Fred J., Bellingham, WA
Dr. Hrayr Shahinian is a Trailblazing Surgeon

It all started when my partner Elizabeth had a CAT scan performed on her head. She wanted to have a small bluish blemish the size of a dime removed from her jaw line. Her doctor had her take the CAT scan as a precaution, to see if there was anything that might preclude surgery.

The CAT scan revealed a large mass near her pituitary gland. At this revelation we were confronted by questions: whom should we see, where should we go, does it need to be removed? We proceeded to investigate and research doctors, treatments and hospitals.

We flew from Bellingham, Washington to Palo Alto to speak to a doctor at Stanford Medical. He told us it was a pituitary tumor that needed to be surgically removed and that he had done the procedure hundreds of times. The procedure would take about seven hours; a spinal drain would be placed “just in case” and that the recovery time would be months.

After several additional tests, we saw two more doctors in Seattle. They described the same process for the tumor removal: opening up Leza’s skull, the spinal drain, nasal packing and a long recovery time.

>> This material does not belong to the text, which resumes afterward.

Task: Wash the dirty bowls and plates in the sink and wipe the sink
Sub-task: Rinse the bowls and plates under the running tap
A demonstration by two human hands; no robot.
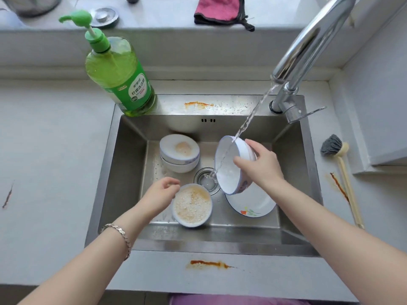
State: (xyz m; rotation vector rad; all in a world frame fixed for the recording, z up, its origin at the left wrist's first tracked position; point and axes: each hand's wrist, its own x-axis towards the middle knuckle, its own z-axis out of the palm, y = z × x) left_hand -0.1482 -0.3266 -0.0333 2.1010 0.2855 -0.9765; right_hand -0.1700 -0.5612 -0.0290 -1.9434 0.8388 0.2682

During this time we read on the Internet that a Dr. Hrayr Shahinian, head of the Skull Base Institute in LA, used a minimally invasive procedure to remove brain tumors at Cedars-Sinai Hospital. Entering through a small hole in the back of the right nostril, the tumor could be removed endoscopically in a very short time with no spinal drain or nasal packing and that recovery time was 1/4th of other traditional operations.

After sending Leza’s xrays and other data and having a telephone interview with Dr. Shahinian, his office sent us news that he could indeed remove her tumor. We flew to LA and met him in his modern office in Beverly Hills. We had a prepared list of questions for him, and he answered all of them with confidence and humor. We liked his straightforward demeanor and his minimally invasive technique. The surgery was scheduled for three days later.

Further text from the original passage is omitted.